### [TASK BRIEF]
Retype, without any change, the first line of the records and every line after it through the one containing "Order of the".

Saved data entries
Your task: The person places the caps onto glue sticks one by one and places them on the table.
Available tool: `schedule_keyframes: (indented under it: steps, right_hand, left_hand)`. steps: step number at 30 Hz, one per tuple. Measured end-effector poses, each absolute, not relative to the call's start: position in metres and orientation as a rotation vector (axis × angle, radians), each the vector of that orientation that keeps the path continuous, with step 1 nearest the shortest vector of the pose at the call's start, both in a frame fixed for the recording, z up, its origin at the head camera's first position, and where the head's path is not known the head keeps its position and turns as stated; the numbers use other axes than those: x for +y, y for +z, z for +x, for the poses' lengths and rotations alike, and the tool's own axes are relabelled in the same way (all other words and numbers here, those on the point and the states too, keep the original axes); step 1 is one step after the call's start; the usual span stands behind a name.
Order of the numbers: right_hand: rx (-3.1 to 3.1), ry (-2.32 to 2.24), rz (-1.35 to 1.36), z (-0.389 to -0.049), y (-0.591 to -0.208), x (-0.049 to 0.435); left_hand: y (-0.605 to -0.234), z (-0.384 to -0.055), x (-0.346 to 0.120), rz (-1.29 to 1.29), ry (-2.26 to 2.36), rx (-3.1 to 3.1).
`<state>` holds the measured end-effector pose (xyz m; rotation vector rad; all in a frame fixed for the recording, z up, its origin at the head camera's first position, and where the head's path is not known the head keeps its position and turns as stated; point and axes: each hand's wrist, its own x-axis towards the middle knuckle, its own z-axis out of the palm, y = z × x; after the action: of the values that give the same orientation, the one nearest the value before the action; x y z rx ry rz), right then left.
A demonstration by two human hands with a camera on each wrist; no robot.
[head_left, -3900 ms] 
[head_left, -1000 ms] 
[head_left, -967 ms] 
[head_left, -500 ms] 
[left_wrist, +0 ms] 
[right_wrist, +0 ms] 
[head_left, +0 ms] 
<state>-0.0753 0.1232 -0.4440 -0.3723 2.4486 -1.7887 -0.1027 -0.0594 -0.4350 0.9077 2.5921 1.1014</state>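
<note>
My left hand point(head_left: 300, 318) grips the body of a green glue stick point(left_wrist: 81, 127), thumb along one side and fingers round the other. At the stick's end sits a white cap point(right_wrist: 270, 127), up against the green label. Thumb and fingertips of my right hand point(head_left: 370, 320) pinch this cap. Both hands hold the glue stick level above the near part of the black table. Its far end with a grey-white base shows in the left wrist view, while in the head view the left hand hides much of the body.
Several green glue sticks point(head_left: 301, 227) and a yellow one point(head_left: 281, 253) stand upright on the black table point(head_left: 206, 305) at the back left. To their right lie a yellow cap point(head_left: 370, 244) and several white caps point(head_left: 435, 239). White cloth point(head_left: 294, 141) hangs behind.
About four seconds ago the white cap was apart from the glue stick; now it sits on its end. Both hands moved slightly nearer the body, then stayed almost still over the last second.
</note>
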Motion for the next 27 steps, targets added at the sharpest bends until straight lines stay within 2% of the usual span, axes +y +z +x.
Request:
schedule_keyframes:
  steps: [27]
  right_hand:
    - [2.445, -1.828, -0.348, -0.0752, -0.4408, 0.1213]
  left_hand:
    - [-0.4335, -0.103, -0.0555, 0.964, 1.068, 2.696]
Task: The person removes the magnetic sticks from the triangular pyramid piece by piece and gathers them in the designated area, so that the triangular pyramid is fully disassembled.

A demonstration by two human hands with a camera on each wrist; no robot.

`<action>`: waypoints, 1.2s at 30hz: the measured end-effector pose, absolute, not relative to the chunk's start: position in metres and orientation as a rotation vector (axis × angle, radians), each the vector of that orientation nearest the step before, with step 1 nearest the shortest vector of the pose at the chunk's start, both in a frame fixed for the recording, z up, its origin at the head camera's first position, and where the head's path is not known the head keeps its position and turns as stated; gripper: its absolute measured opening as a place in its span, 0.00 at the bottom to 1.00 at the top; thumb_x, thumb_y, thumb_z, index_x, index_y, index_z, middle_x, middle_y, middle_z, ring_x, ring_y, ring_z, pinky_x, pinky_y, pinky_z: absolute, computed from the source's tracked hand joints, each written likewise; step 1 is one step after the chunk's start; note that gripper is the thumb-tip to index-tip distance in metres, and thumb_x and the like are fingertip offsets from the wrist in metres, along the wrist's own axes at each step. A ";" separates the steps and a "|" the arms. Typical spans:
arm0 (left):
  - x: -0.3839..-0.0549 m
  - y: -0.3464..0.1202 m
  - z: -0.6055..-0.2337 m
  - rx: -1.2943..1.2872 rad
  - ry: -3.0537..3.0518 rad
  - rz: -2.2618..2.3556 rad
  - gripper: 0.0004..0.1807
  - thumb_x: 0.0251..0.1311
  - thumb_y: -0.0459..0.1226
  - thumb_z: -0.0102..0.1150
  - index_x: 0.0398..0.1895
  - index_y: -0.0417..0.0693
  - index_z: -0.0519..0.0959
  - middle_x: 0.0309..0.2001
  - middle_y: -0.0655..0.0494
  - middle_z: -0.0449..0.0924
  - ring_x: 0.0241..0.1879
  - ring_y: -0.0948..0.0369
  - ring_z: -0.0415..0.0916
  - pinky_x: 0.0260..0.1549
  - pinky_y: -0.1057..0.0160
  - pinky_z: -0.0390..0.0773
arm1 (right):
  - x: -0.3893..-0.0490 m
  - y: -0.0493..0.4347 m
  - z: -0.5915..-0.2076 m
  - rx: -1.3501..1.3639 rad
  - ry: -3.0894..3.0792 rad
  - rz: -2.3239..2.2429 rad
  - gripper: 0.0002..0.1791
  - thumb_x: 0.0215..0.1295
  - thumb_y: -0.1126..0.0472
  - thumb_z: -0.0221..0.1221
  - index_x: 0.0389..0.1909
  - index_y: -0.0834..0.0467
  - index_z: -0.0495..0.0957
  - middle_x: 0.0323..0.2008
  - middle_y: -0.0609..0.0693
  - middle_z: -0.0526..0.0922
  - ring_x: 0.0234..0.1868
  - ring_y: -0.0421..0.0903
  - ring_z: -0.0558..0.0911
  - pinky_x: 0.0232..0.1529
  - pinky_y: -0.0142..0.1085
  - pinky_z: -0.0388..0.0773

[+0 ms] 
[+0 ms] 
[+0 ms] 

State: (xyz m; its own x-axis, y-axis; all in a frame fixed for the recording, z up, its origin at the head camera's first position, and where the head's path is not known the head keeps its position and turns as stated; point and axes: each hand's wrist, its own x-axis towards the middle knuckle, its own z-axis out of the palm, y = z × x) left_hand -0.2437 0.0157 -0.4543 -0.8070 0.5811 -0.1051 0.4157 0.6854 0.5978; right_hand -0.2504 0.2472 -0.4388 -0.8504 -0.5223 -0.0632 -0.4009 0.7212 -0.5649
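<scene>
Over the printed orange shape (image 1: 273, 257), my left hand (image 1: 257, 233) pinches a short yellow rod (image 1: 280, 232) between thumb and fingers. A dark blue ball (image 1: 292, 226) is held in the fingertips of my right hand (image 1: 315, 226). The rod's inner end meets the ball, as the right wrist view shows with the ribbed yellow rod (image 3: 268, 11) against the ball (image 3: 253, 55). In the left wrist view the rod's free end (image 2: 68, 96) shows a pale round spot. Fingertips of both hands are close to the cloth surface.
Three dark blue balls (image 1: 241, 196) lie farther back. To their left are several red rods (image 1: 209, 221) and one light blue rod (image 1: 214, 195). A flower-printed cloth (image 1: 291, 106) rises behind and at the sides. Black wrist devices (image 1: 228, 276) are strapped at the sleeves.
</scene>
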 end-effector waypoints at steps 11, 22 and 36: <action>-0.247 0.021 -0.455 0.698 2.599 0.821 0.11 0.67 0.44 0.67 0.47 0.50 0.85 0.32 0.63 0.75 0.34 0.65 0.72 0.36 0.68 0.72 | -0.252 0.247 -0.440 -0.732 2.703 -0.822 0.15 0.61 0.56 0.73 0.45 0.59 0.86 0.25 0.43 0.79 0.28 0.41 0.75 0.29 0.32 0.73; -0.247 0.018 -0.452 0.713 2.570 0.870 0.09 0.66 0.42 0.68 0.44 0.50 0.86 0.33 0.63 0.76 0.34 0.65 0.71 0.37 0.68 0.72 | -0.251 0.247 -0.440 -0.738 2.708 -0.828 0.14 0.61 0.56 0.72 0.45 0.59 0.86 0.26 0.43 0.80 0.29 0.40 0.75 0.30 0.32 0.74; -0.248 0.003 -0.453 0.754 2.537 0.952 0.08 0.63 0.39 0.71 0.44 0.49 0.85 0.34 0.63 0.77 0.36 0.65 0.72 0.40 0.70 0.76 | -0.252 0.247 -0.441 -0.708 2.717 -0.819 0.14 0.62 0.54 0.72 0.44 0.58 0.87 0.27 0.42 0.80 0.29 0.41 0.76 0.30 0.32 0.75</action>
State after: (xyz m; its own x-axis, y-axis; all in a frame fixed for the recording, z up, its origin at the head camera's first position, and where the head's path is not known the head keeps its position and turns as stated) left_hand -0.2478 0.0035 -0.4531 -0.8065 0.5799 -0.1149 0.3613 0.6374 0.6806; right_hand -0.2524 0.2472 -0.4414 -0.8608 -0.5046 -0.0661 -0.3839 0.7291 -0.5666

### [PROBLEM SOLUTION]
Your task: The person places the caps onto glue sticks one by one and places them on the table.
Available tool: `schedule_keyframes: (indented under it: steps, right_hand, left_hand)`. steps: step number at 30 Hz, one per tuple. Measured end-effector poses, each absolute, not relative to the call's start: position in metres and orientation as a rotation vector (axis × angle, radians), each the vector of that orientation that keeps the path continuous, with step 1 nearest the shortest vector of the pose at the call's start, both in a frame fixed for the recording, z up, its origin at the head camera's first position, and where the head's path is not known the head keeps its position and turns as stated; the numbers use other axes than those: x for +y, y for +z, z for +x, for the poses' lengths and rotations alike, and the tool's own axes are relabelled in the same way (all other words and numbers here, those on the point and the states too, keep the original axes); step 1 is one step after the call's start; the usual span stands behind a name.
Order of the numbers: right_hand: rx (-3.1 to 3.1), ry (-2.32 to 2.24), rz (-1.35 to 1.36), z (-0.389 to -0.049), y (-0.591 to -0.208), x (-0.049 to 0.435); left_hand: y (-0.605 to -0.234), z (-0.384 to -0.055), x (-0.346 to 0.120), rz (-1.29 to 1.29), ry (-2.26 to 2.36), rx (-3.1 to 3.1).

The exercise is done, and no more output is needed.